Establishing himself during his first decade in Vienna as a pianist renowned for his expressive improvisations, Beethoven continued to develop as a young composer about whom his patron in Bonn, Count Waldstein, had made a prophecy: 'Through uninterrupted diligence you shall receive Mozart's spirit from Haydn's hands.' (Mozart died in 1791.) A letter from Waldstein introduced Beethoven to a network of aristocratic patrons who helped to enable Beethoven's rise to prominence. But by 1801 Beethoven felt that his early successes were threatened by the deterioration of his hearing, as he confided to Amenda:

In my present condition I must withdraw from everything; and my best years will rapidly pass away without my being able to achieve all that my talent and my strength have commanded me to do – Sad resignation, to which I am supposed to have recourse.
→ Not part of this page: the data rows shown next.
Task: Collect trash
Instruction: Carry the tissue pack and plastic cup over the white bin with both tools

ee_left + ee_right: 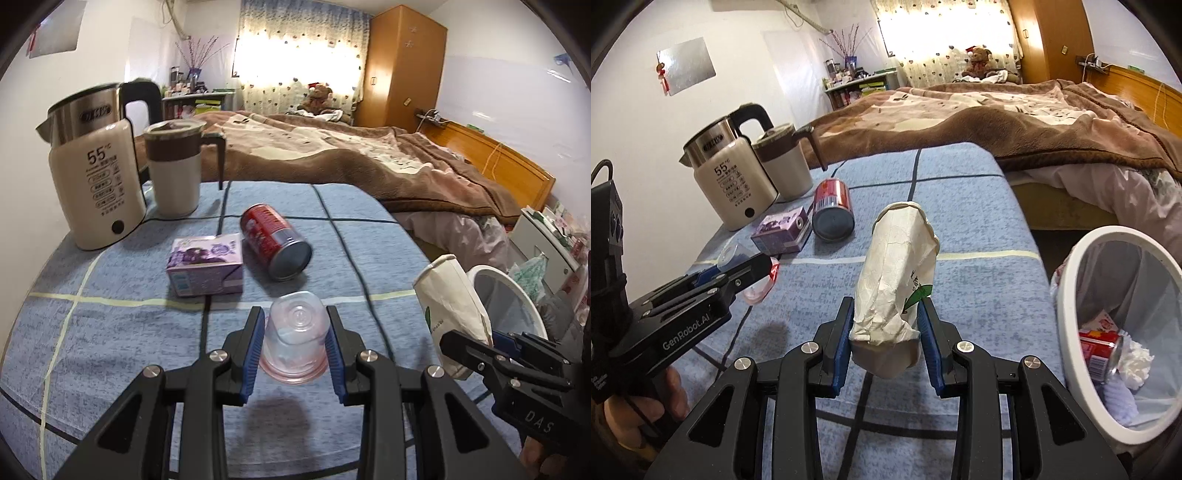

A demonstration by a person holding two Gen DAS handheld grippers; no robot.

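Left gripper (295,347): closed around the clear plastic cup (295,338), held above the worktop (110,325).
Right gripper (885,338): clamped on the crumpled paper cup (899,275) beside the bin (1067,295).
Handling: both judged light, easily crushed; best held mid-wall, gently.

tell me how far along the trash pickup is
Done: the white bin already holds a red can and crumpled tissue. In hand: the right gripper clamps a crumpled paper cup; the left gripper grips a clear plastic cup. Left on the table: a red soda can and a purple carton.
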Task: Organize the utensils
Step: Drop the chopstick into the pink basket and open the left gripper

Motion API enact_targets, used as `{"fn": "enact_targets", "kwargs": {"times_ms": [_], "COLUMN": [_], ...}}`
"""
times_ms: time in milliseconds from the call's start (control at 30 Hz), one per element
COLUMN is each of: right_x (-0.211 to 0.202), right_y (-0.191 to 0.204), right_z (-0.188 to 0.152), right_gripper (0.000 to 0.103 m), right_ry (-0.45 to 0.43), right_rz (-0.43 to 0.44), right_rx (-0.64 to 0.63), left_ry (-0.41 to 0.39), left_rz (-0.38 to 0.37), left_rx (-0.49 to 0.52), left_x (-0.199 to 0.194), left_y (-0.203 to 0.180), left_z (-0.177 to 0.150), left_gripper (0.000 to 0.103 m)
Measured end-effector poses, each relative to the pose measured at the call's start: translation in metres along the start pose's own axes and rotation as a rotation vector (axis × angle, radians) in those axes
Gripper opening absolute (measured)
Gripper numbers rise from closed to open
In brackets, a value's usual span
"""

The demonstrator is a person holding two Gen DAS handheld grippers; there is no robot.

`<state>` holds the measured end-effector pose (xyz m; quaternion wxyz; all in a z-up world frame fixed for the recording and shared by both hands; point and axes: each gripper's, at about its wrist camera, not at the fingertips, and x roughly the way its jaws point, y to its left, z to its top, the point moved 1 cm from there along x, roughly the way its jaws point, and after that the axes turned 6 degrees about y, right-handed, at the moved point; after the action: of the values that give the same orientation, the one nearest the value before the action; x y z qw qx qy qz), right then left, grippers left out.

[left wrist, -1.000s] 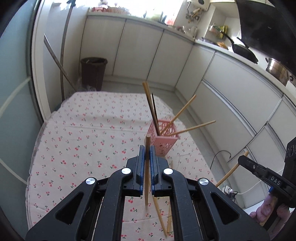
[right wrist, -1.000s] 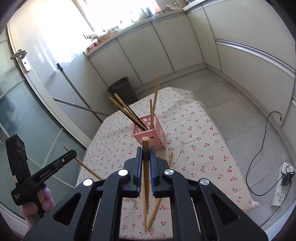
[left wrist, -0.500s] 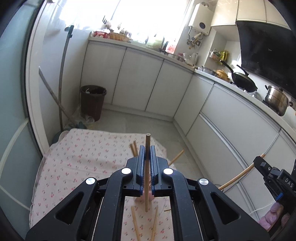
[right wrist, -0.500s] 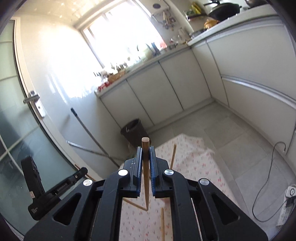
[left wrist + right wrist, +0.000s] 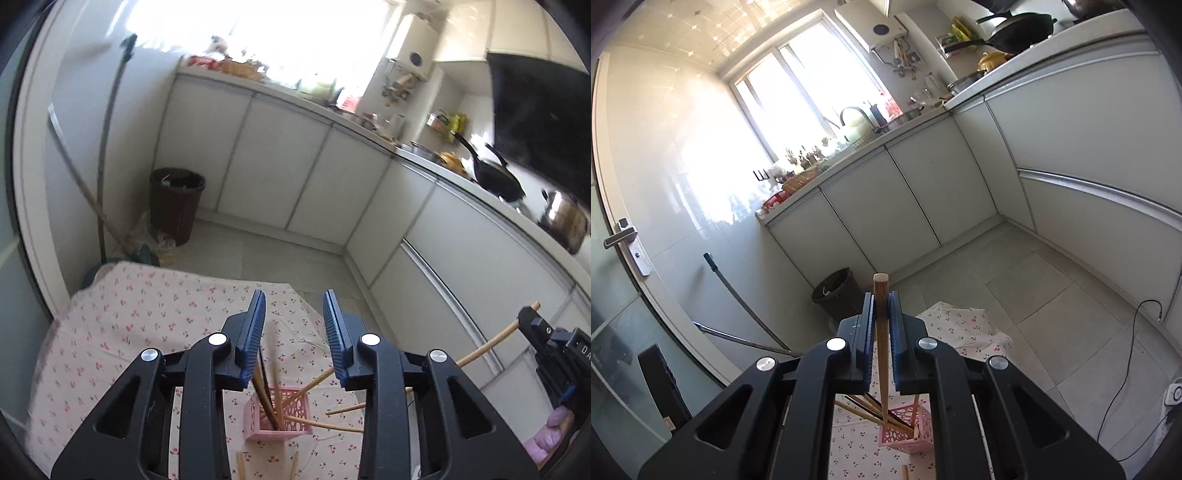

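Left gripper (image 5: 294, 332) above pink basket (image 5: 277, 413), jaws opening, nothing between pads. Right gripper (image 5: 881, 325) clenched on upright wooden chopstick (image 5: 881, 332) above basket. Several chopsticks (image 5: 321, 380) stand tilted inside basket on cherry-print worktop (image 5: 140, 314).

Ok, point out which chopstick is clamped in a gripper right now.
The chopstick pinched upright between the right gripper's pads. The others stand in the pink basket or lie on the cherry-print cloth; the left gripper is opening with nothing between its jaws.
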<state>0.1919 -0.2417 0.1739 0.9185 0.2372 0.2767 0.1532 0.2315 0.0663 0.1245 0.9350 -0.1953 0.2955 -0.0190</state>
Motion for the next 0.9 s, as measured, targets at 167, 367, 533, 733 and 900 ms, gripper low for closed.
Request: {"fn": "enact_targets", "kwargs": {"times_ms": [167, 367, 533, 733, 900], "right_x": [0.017, 0.038, 0.072, 0.082, 0.064], "right_y": [0.003, 0.011, 0.013, 0.023, 0.034], "right_z": [-0.004, -0.011, -0.030, -0.052, -0.060], "right_gripper": [0.008, 0.008, 0.010, 0.013, 0.013], "right_ry": [0.010, 0.031, 0.062, 0.111, 0.101], "right_rz": [-0.034, -0.059, -0.061, -0.101, -0.121], "right_rx": [-0.015, -0.021, -0.026, -0.109, -0.172], "left_ry": [0.028, 0.059, 0.098, 0.081, 0.060], "left_rz": [0.016, 0.024, 0.037, 0.055, 0.084], "left_rx": [-0.050, -0.074, -0.068, -0.009, 0.069], "left_x": [-0.002, -0.002, 0.008, 0.001, -0.009], "left_y": [0.022, 0.032, 0.033, 0.022, 0.003], "left_z": [0.003, 0.005, 0.001, -0.003, -0.012], "left_gripper": [0.031, 0.031, 0.032, 0.033, 0.040]}}
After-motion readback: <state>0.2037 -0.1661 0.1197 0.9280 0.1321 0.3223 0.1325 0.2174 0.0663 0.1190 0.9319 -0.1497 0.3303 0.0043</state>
Beethoven's sense of isolation was perhaps increased by his determination to protect his professional reputation by concealing his condition from musicians such as Schuppanzigh. In the 'Heiligenstadt Testament' of 1802, a document addressed but not sent to his brothers and discovered only after his death, Beethoven continued to worry that his credibility as a composer would be ruined if his deafness became known. As a result he felt he must live as a recluse, although sometimes yielding to his desire for companionship.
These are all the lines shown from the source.